*Exercise:* In the listing below, find each line containing "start" and report it.

*Collected material:*

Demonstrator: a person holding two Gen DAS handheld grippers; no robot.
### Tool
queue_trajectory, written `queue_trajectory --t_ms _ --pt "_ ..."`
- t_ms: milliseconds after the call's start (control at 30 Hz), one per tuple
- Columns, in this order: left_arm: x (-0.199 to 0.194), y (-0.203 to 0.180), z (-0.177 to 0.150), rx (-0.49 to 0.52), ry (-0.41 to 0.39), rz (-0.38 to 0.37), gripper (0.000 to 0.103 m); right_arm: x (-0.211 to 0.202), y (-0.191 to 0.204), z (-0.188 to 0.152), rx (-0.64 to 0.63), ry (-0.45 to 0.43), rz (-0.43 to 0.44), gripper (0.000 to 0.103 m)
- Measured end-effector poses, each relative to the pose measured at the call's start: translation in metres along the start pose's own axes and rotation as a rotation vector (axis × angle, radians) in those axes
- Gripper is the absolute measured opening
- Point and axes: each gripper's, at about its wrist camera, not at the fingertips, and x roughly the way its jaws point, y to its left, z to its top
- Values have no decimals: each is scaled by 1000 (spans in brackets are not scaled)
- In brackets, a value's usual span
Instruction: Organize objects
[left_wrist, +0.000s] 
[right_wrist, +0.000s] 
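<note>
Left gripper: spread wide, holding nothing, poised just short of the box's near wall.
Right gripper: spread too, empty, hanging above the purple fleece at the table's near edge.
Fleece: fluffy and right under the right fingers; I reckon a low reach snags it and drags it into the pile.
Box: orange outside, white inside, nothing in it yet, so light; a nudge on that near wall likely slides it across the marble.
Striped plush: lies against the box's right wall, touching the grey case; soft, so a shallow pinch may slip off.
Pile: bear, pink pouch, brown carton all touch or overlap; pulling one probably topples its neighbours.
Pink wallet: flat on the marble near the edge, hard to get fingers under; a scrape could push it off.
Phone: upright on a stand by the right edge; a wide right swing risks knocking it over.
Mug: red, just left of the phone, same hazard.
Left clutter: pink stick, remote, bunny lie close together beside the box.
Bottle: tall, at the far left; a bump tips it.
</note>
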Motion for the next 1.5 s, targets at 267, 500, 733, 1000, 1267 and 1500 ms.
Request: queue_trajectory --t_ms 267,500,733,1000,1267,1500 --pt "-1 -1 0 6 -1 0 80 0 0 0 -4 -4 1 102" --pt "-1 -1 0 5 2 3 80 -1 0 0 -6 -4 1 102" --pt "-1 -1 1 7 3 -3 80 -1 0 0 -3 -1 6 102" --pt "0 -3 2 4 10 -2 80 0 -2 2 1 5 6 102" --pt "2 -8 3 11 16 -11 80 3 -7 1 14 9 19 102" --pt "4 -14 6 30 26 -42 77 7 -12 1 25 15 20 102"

*Response to this task:*
- t_ms: milliseconds after the call's start (control at 30 Hz), one per tuple
- Measured end-effector poses, each relative to the pose measured at the call's start: translation in metres along the start pose's own axes and rotation as a rotation vector (axis × angle, radians) in those axes

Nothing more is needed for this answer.